6 comments to My thoughts on car-sharing: it’s not for me.

  • You know, I think you don’t need a car. When i need huge ikea stuff to be delivered for my home, i jsut asked them about delivery and they offer my really nice price for it.

    What is about bevarages and supermarkets, I make few trips or just ask someone form my family to go to shop with me.

    You know, i’ve never had driver licence… Why? I don’t need car and IT’s expensive to own one in Russia…. So, if you want with public transport, don’t use car. As far as i know, many people drive cars only because they hate other people in busses or trains.

    BTW, the bigest bonus form using public transport for me is freedom to do whatever i want during the ride. I can have a nap, or read a book, or check students homework, or just think — no distractions and other stuffs that requere my attention

  • I’m sure there are beverage shops in Berlin that offer free delivery (with a minimum order). I’m sure because I googled for it. 🙂

  • I’d like to be able to get by without a car, but the way cities are laid out here make that nearly impossible, or at least incredibly inconvenient.

  • Michele J

    You saw that BVG cooperates with Greenwheels Carsharing to give a discount to pass holders? http://www.bvg.de/index.php/de/3899/name/Kundenservice/article/719512.html

  • Nikolay Degtyarev – Unfortunately, in the USA one needs to drive. There is rarely public transportation that operates when and where you want it to operate. Especially the places I tend to go.

    Scott — No doubt, but I don’t make the minimums that often. Keep in mind I live alone and rarely party. Although right now I am stocking up for a party at the end of the month. I can make multiple trips to bring home the beer I need for my shin-dig.

    erik – it sucks. I love public transit. There is peace sitting on my bus to and from work every day.

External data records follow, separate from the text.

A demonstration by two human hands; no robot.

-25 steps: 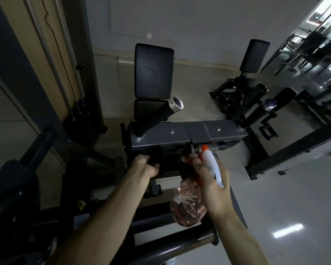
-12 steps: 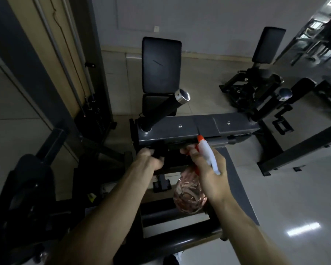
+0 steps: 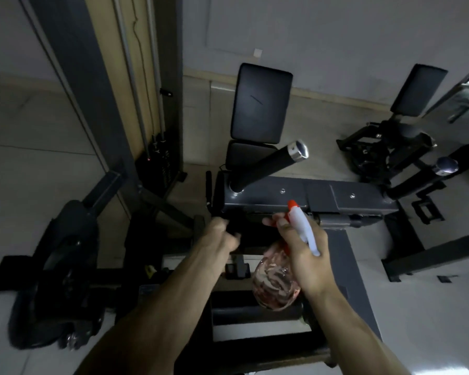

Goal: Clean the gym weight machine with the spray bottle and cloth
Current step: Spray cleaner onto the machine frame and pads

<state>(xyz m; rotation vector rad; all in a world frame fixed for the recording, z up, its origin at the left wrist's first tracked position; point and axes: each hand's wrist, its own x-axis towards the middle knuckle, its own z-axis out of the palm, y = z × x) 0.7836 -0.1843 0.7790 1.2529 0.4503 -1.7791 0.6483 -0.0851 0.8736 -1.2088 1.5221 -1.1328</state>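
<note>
The weight machine's grey crossbar (image 3: 295, 196) runs across the middle, with a black padded handle (image 3: 266, 166) rising from its left end and a black backrest (image 3: 260, 104) behind. My right hand (image 3: 306, 253) grips a spray bottle (image 3: 275, 285) with clear pinkish body, white head and orange nozzle, fingers on the trigger, nozzle just below the crossbar. My left hand (image 3: 220, 236) is curled around a dark thing under the crossbar's left end; whether it is a cloth or a machine part I cannot tell.
A weight stack column (image 3: 157, 147) with cables stands at the left. A second black bench (image 3: 406, 125) sits at the back right. Black rollers (image 3: 257, 312) and frame bars lie below my hands. A dark beam (image 3: 439, 255) crosses the pale tiled floor on the right.
The view has shifted; the machine now sits lower and more central. Both hands stay at the crossbar's underside, the bottle still held in my right.
</note>
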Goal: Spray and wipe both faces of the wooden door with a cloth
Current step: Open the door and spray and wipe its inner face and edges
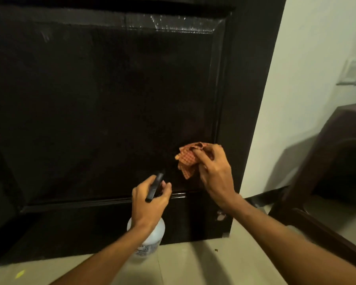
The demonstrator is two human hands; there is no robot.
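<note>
Dim room, pale wall (308,58) at right, tiled floor (193,264) below, dark wooden door (111,99) across most of the view. Right-hand fingers (206,159): curled round a bunched orange checked cloth (186,161), pressing it against the door panel near the lower right corner, just inside the raised moulding. Right hand (216,177): back toward the camera, wrist below and right of the cloth. Left-hand fingers (165,187): wrapped round the black trigger head (155,185) of a spray bottle (150,239); nozzle aimed at the panel, just left of the cloth; trigger pressed or not: cannot tell. Left hand (148,202): level with the lower moulding, white bottle body hanging beneath it in front of the bottom rail. Wet streaks (183,25) along the upper moulding, well apart from both hands. Step in hand, by judgement: wiping the lower part of this face; other face not in view, so task probably no more than half done. To do it well: spread the cloth flatter for fuller contact; work in overlapping strokes; run a fold into the moulding groove, a likely trap for liquid; spray sparingly, nozzle clear of the wiping hand; finish the bottom rail and door edge before turning to the other face.
</note>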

    Michele J – the place that has spaces 3 minutes from my apartment offers a similar discount to BVG pass holders, even though it’s not official. The thing is… I can’t imagine how often I would actually take advantage of having access to a car. I don’t want to drive just to drive, I need to have purpose, a destination, and not just waste fuel.

  • Jeanie

    I have faced this same issue since moving here. I heard about the car-sharing programs here when I first arrived and thought it was great that they were available (they’ve talked about them in Ireland for a while but I don’t think any have actually managed to get set up yet). But I never got around to it and really, public transport is so good here, I don’t need it. For buying anything big, it’s worth my while to pay for delivery since I live on the fourth floor with no lift so need someone to haul it upstairs for me anyway.

    I’ve hired a car twice to help a friend move and that’s it so far. This weekend, I’m going to a friend’s house on Saturday and as where she lives involves one tram, two trains plus 20 mins drive (so either booking a taxi the day before to collect me from train station or depending on her to pick me up and drop me back to the train station), this time I decided to rent a car. Filled with the thought of all the stuff I could do that I normally can’t I even took Monday off work and booked the car for three days. And for the past few weeks I have been racking my brain trying to come up with things I could do. I’ll probably end up going to Ikea just for the sake of doing something in a slightly easier way than normal (Ikea is a tram, an S-Bahn and a bus away for me – all of them only a few stops but altogether kind of a pain).